2002-07-17  Marcus Crestani  <crestani@informatik.uni-tuebingen.de>
	    Markus Kaltenbach  <makalten@informatik.uni-tuebingen.de>
	    Mike Sperber <mike@xemacs.org>

	updated 2003-07-29

	New KKCC-GC mark algorithm:
	configure flag : --use-kkcc

	For better understanding, first a few words about the mark algorithm 
	up to now:
	Every Lisp_Object has its own mark method, which calls mark_object
	with the stuff to be marked.
	Also, many Lisp_Objects have pdump descriptions memory_descriptions, 
	which are used by the portable dumper. The dumper gets all the 
	information it needs about the Lisp_Object from the descriptions.

	Also the garbage collector can use the information in the pdump
	descriptions, so we can get rid of the mark methods.
	That is what we have been doing.

	
	DUMPABLE FLAG
	-------------
	First we added a dumpable flag to lrecord_implementation. It shows,
	if the object is dumpable and should be processed by the dumper.
	The dumpable flag is the third argument of a lrecord_implementation
	definition (DEFINE_LRECORD_IMPLEMENTATION).
	If it is set to 1, the dumper processes the descriptions and dumps
	the Object, if it is set to 0, the dumper does not care about it.
		

	KKCC MARKING
	------------
	All Lisp_Objects have memory_descriptions now, so we could get
	rid of the mark_object calls.
	The KKCC algorithm manages its own stack. Instead of calling 
	mark_object, all the alive Lisp_Objects are pushed on the 
	kkcc_gc_stack. Then these elements on the stack  are processed 
	according to their descriptions.


	TODO
	----
	- For weakness use weak datatypes instead of XD_FLAG_NO_KKCC.
	  XD_FLAG_NO_KKCC occurs in:
		* elhash.c: htentry
		* extents.c: lispobject_gap_array, extent_list, extent_info
		* marker.c: marker     
	  Not everything has to be rewritten.
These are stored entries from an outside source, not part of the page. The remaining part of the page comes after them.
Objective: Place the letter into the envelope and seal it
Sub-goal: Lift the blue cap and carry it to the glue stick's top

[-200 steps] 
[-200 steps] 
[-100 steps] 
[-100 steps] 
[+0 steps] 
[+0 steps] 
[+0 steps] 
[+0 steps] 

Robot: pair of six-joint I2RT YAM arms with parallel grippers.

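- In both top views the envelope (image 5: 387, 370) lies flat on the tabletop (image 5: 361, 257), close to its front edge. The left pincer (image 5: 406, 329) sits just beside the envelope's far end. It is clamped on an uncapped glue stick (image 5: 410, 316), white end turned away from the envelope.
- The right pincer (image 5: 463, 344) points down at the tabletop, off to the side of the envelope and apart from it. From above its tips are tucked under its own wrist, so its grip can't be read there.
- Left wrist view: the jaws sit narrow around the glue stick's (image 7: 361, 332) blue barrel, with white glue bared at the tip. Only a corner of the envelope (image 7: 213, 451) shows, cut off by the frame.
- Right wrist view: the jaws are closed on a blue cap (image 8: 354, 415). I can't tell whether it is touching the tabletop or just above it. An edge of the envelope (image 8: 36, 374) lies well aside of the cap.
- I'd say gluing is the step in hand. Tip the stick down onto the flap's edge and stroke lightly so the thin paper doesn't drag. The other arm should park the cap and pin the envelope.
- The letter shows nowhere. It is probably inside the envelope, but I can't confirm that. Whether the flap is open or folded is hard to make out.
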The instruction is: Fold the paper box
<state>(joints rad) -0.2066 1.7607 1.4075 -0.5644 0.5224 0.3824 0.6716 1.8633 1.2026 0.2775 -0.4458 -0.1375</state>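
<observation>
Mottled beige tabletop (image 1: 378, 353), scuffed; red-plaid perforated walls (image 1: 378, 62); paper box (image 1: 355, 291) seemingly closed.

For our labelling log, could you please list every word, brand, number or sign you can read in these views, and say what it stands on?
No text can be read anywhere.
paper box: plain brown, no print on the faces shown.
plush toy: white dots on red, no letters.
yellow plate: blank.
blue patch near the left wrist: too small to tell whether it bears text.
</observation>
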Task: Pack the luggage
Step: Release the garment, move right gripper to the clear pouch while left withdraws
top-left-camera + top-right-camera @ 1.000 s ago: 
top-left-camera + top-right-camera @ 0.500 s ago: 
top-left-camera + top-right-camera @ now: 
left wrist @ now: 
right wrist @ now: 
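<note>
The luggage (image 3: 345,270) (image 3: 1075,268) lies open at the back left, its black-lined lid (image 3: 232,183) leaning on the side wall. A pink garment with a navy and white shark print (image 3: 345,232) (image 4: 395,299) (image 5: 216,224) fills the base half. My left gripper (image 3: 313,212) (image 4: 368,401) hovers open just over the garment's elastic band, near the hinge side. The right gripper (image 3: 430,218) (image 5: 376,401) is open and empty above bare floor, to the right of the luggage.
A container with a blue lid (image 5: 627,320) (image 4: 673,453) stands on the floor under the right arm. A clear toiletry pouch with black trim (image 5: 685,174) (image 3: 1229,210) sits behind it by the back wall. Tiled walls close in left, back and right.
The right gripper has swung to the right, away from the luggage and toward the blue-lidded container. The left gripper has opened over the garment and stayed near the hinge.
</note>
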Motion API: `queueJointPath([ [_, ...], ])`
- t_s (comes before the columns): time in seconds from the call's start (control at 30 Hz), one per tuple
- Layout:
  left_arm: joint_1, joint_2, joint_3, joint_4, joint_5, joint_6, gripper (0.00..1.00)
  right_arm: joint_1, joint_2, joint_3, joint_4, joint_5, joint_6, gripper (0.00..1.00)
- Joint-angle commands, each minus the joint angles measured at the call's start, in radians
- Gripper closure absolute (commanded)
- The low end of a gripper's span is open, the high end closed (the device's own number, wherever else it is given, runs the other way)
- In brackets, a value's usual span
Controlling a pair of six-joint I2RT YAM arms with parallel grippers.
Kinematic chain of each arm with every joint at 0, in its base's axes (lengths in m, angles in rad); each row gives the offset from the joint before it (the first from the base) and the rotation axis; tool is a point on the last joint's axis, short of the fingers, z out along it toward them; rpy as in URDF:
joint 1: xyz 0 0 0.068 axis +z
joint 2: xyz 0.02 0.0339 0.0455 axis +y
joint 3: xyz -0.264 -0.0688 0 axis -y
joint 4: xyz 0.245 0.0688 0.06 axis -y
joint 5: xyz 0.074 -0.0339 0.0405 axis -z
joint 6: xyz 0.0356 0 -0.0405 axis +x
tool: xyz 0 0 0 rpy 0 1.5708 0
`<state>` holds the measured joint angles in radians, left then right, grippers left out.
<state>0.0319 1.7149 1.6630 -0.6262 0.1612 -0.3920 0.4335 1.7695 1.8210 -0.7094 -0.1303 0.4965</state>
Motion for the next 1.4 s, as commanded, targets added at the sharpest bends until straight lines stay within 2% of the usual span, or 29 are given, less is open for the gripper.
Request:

See Ben's comment in lrecord.h.
	- Clean up special case marking (weak_hash_tables, weak_lists,
	  ephemerons).
	- Stack optimization (have one stack during runtime instead of 
	  malloc/free it for every garbage collect)

	There are a few Lisp_Objects, where there occurred differences and
	inexactness between the mark-method and the pdump description.  All
	these Lisp_Objects get dumped (except image instances), so their
	descriptions have been written, before we started our work:
	* alloc.c: string
	description: size_, data_, and plist is described
	mark: only plist is marked, but flush_cached_extent_info is called.
	      flush_cached_extent_info ->
		free_soe ->
		  free_extent_list ->
		    free_gap_array ->
		      gap_array_delete_all_markers ->
			Add gap_array to the gap_array_marker_freelist

	* glyphs.c: image_instance
	description: device is not set to nil
	mark: mark method sets device to nil if dead
	See comment above the description.